:: Given records

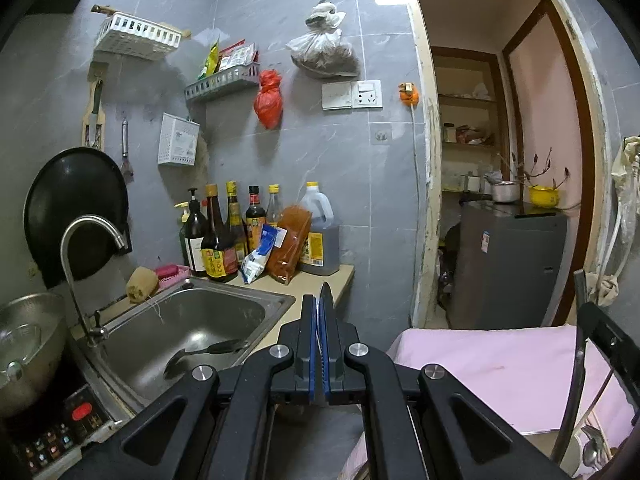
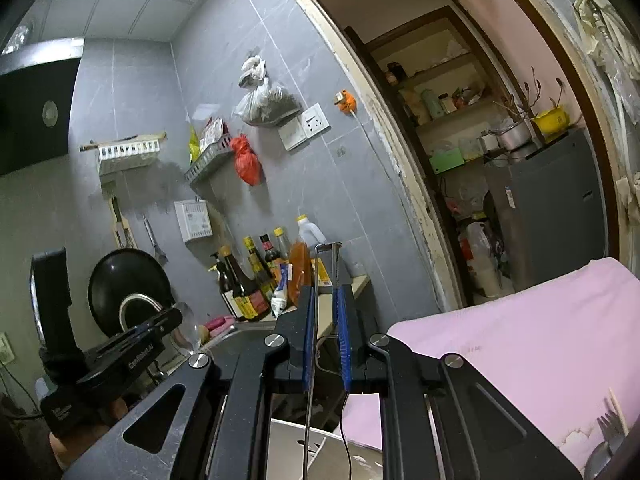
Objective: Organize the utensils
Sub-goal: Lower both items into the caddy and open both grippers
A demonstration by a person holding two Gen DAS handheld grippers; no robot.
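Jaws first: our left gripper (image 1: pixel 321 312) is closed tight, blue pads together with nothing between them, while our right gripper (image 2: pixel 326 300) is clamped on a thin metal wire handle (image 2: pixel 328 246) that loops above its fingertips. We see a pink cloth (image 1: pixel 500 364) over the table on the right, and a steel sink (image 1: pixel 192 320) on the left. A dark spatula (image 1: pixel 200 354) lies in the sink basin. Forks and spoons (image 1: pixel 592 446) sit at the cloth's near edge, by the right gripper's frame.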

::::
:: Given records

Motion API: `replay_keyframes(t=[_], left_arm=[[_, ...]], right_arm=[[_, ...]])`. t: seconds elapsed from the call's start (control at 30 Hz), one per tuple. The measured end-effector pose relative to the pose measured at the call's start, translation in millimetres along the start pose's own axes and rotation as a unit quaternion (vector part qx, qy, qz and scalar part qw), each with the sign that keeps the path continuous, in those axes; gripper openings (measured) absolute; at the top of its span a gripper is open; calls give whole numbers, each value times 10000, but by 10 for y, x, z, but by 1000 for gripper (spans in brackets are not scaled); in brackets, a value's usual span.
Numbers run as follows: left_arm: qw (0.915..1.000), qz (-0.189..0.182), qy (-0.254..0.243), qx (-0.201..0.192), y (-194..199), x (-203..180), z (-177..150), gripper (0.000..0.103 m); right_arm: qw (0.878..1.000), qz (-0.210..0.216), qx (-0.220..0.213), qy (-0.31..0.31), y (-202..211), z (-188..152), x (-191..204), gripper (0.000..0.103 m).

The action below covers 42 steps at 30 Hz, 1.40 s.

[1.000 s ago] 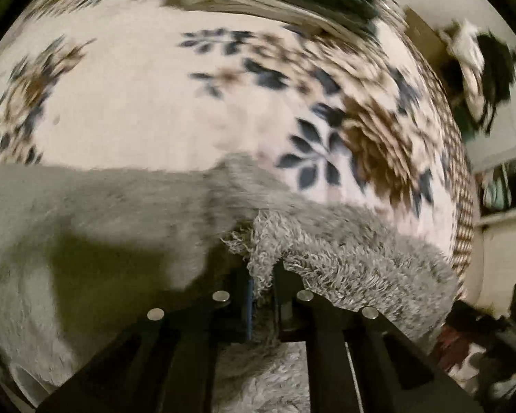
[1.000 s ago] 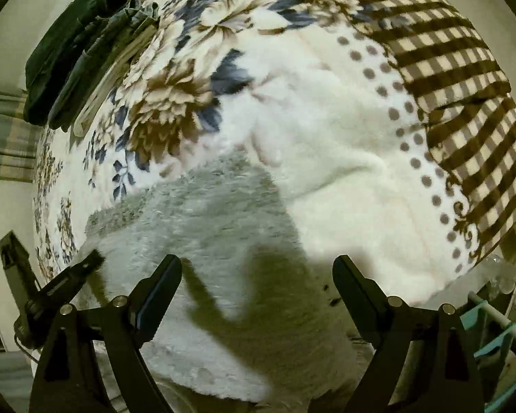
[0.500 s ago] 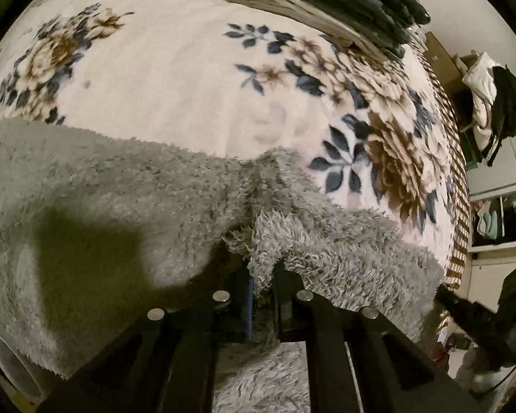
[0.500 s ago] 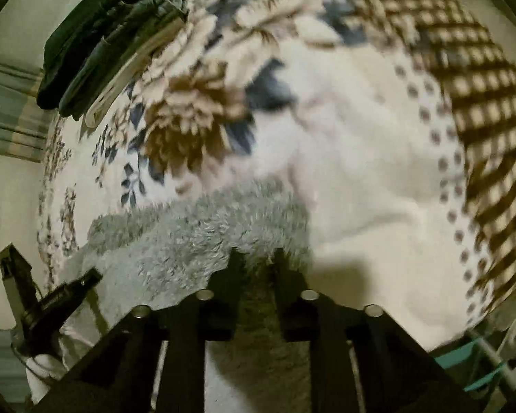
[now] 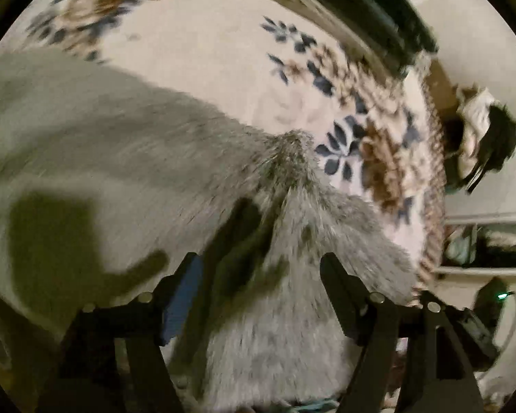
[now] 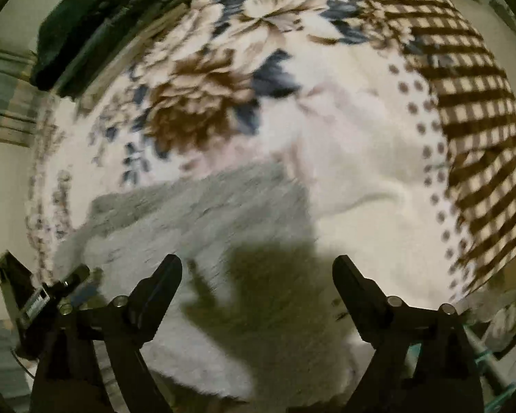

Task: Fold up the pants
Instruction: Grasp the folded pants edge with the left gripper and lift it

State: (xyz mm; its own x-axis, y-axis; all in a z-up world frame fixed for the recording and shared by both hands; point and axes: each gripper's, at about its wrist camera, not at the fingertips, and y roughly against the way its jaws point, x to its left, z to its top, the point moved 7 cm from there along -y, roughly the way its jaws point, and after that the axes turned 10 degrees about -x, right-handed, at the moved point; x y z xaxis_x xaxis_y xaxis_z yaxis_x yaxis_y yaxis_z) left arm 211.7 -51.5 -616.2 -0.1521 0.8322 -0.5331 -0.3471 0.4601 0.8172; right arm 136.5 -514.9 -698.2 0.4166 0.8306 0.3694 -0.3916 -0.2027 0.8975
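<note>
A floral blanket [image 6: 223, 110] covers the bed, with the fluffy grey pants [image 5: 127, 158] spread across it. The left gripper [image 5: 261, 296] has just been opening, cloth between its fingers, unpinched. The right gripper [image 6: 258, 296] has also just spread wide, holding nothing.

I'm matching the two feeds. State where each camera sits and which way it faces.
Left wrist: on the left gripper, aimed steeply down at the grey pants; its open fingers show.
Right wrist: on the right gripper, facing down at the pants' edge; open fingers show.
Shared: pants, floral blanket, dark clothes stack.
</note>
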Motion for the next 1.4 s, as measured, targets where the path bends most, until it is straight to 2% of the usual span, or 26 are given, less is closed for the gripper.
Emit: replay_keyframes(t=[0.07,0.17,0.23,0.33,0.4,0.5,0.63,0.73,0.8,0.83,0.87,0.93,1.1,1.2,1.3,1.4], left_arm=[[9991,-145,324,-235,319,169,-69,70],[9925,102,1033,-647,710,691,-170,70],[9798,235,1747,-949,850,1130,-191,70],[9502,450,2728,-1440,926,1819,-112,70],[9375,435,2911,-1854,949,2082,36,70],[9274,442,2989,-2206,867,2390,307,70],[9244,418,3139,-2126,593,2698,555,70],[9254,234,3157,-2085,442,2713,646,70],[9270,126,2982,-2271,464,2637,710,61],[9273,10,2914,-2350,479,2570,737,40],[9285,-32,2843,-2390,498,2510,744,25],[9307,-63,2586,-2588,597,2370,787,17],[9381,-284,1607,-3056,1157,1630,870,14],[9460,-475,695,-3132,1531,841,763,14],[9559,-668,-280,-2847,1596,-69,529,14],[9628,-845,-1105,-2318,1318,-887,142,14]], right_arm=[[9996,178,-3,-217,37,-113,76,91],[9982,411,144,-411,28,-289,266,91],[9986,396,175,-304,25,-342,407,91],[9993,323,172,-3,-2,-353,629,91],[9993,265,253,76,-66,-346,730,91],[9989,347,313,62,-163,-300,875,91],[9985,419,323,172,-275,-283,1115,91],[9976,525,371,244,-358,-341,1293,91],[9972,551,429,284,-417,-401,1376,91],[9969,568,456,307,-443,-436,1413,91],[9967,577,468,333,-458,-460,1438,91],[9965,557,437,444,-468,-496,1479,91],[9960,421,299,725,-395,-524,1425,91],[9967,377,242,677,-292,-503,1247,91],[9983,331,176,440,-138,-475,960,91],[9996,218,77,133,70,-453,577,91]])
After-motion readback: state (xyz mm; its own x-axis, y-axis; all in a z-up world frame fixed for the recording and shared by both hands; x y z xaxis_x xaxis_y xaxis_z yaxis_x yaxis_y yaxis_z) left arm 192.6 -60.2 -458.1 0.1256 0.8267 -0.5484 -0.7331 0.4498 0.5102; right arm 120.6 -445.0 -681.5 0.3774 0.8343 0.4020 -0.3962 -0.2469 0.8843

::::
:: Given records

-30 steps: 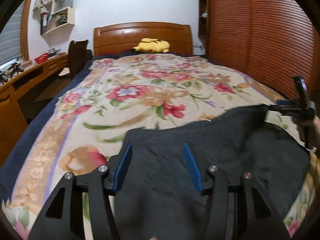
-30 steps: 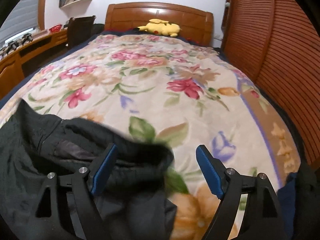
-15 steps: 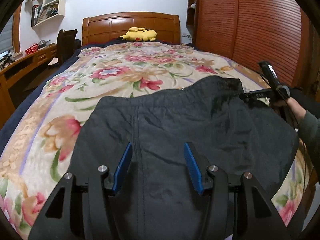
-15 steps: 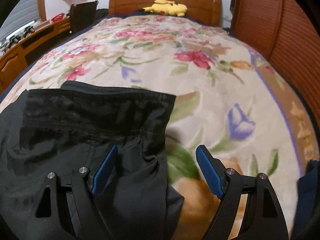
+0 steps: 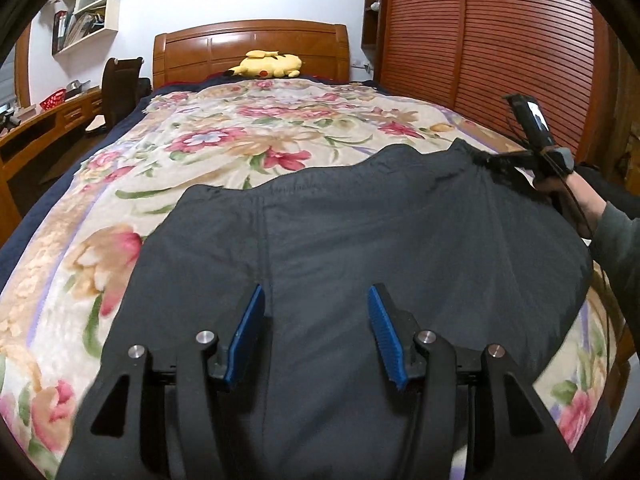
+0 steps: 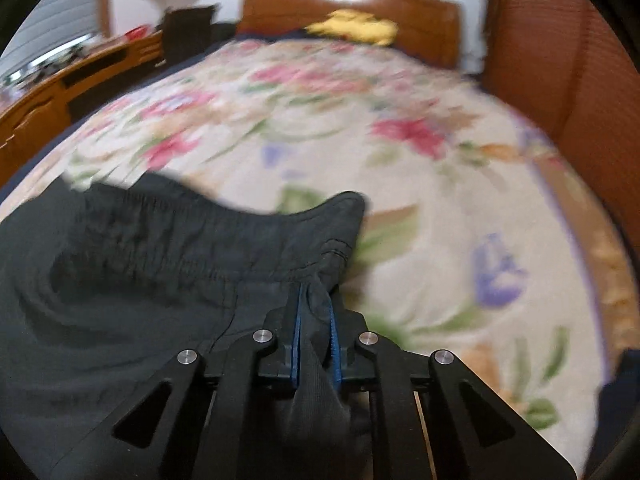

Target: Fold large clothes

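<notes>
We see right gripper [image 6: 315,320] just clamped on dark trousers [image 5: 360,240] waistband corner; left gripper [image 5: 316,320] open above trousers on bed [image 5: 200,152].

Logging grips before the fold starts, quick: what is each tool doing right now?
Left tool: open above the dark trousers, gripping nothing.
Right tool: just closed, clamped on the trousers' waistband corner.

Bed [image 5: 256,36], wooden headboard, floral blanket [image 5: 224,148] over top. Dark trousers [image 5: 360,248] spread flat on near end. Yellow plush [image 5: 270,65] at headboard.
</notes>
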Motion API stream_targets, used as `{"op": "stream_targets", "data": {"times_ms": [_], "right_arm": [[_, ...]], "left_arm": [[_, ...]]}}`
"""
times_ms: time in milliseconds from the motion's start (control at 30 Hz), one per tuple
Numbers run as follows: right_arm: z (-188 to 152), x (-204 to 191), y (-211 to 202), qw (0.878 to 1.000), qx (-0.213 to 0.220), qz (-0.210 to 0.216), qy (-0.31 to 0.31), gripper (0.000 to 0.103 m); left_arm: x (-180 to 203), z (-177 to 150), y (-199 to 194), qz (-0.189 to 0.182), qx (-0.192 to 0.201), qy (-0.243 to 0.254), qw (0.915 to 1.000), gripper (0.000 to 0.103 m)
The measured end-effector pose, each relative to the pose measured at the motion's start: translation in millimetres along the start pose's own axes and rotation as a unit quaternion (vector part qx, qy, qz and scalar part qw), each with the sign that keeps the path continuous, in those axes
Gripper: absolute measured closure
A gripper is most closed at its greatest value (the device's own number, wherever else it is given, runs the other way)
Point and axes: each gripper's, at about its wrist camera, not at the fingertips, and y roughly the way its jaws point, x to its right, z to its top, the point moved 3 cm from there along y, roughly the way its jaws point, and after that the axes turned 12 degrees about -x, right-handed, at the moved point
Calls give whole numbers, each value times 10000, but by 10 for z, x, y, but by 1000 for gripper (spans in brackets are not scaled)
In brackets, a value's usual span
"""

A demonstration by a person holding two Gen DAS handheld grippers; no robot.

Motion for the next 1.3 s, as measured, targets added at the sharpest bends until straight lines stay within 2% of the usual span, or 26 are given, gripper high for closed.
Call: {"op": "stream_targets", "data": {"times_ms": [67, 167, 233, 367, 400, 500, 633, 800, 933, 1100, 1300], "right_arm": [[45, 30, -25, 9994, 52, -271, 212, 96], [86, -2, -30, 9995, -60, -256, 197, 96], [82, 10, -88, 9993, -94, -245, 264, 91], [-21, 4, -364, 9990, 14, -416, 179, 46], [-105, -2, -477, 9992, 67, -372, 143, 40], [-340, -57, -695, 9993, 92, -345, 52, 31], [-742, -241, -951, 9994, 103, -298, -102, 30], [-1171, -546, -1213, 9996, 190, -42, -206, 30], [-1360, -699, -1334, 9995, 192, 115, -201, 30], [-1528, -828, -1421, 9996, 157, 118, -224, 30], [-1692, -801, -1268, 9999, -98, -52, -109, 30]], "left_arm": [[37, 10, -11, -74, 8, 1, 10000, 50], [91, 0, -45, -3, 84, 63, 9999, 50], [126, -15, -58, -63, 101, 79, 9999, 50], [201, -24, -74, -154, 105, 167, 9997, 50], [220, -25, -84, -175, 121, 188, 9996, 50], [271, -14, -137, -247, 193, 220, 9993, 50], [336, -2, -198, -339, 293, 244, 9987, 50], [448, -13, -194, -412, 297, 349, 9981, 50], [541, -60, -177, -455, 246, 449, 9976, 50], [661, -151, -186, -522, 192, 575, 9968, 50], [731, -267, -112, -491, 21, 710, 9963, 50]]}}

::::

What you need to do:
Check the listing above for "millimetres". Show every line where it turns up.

Task response:
Motion API: `replay_keyframes(t=[_], left_arm=[[_, ...]], right_arm=[[_, ...]])`. t: seconds elapsed from the call's start (control at 30 Hz), one per tuple. The measured end-effector pose relative to the pose measured at the call's start, translation in millimetres along the start pose's own axes and rotation as a unit quaternion (vector part qx, qy, qz and scalar part qw), each with the sign that keeps the path continuous, in those axes; gripper openings (measured) absolute; at the top of its span a gripper is open; calls give whole numbers, each value times 10000, but by 10 for y, x, z, but by 1000 for gripper (spans in brackets are not scaled); in brackets, a value's usual span.
The measured end-effector pose, each relative to the pose measured at the motion's start: translation in millimetres along the start pose's own axes and rotation as a unit quaternion (vector part qx, qy, qz and scalar part qw), each with the sign that keeps the path continuous, in those axes

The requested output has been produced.